The ViewHedge fund management still a man’s world even though women outperform
Are women better fund managers than men? If a recent report on their performance as hedge fund managers is anything to go by, the answer is yes, but, as ever, it is complicated.
The HFRX Women index showed that in the first seven months of this year female hedge fund managers delivered average returns of around 10 per cent, roughly double that of their male counterparts. This does not seem to be a flash in the pan because the HFRX index shows a pattern of outperformance by female managers over a longer period.
These findings are not surprising; indeed I wonder why the differences are not more profound because the fund management industry is so overwhelmingly male dominated, to the extent that only rather exceptional women manage to rise to the top.
It is hard to get precise figures for the number of women employed as fund managers, however some research by professors Boyson and Aggarwal, published in 2015, found that no more than one in 20 hedge fund managers were women and pointed out that in the US just 184 out of 7,000 mutual funds are run by women.

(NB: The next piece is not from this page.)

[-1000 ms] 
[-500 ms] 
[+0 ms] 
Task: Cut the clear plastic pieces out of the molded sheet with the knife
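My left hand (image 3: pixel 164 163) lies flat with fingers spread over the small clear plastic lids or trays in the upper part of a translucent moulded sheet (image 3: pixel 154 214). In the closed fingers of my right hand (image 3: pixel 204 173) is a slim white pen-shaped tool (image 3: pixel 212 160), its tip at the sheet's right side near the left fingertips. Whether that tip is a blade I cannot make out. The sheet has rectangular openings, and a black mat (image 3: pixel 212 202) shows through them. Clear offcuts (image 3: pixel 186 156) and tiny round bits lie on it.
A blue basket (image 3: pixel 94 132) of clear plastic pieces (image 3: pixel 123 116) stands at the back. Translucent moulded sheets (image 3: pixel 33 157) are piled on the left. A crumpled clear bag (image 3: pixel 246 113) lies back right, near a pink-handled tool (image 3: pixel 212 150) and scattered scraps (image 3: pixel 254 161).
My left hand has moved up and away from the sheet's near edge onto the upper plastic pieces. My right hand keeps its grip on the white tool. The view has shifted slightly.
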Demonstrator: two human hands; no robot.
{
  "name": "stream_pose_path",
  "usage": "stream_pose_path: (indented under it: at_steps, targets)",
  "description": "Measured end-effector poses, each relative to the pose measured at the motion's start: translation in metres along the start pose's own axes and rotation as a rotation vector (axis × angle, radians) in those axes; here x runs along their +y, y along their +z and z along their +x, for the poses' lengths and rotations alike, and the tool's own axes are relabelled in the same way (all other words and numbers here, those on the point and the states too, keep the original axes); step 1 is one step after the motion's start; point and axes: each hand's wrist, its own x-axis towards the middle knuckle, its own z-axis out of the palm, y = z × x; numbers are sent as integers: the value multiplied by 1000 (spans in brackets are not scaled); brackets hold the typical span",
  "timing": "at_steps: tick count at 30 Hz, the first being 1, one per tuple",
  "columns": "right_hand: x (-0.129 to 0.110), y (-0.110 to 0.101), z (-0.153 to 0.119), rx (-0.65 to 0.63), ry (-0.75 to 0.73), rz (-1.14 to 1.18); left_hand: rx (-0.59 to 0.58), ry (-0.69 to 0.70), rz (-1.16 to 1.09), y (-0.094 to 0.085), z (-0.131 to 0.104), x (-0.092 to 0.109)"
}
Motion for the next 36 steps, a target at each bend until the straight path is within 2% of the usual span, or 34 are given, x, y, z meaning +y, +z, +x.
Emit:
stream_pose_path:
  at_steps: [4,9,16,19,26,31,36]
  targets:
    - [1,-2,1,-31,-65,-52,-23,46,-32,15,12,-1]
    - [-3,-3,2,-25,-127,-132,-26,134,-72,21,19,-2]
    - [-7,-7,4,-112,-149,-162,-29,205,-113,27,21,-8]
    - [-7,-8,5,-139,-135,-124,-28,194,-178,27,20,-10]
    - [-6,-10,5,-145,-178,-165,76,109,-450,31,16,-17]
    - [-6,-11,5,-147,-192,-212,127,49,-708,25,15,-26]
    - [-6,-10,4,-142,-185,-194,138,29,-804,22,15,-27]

You could cast the net wider in the finance industry because female stockbrokers are a relative rarity and whole swathes of the industry have retained an extraordinarily high level of male domination.

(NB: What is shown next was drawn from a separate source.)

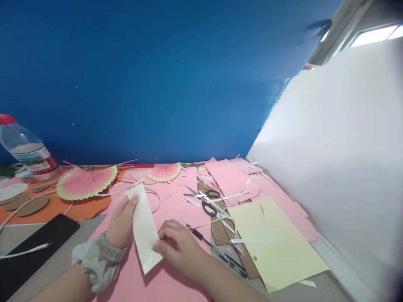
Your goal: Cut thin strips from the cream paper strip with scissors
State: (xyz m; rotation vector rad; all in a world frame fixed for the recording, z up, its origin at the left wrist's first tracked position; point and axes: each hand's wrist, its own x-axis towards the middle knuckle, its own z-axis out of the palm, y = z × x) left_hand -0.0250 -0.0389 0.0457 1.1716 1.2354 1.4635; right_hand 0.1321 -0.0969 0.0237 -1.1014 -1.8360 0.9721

It is interesting to note in parenthesis that Hong Kong, so far behind the rest of the world on many social issues, has long had a rather formidable band of female stockbrokers who were active in the market at a time when sightings of women in other stock exchanges inevitably meant you were looking at secretaries. Maybe this has something to do with traditional Chinese thinking that has long held that women are more adroit money managers than men.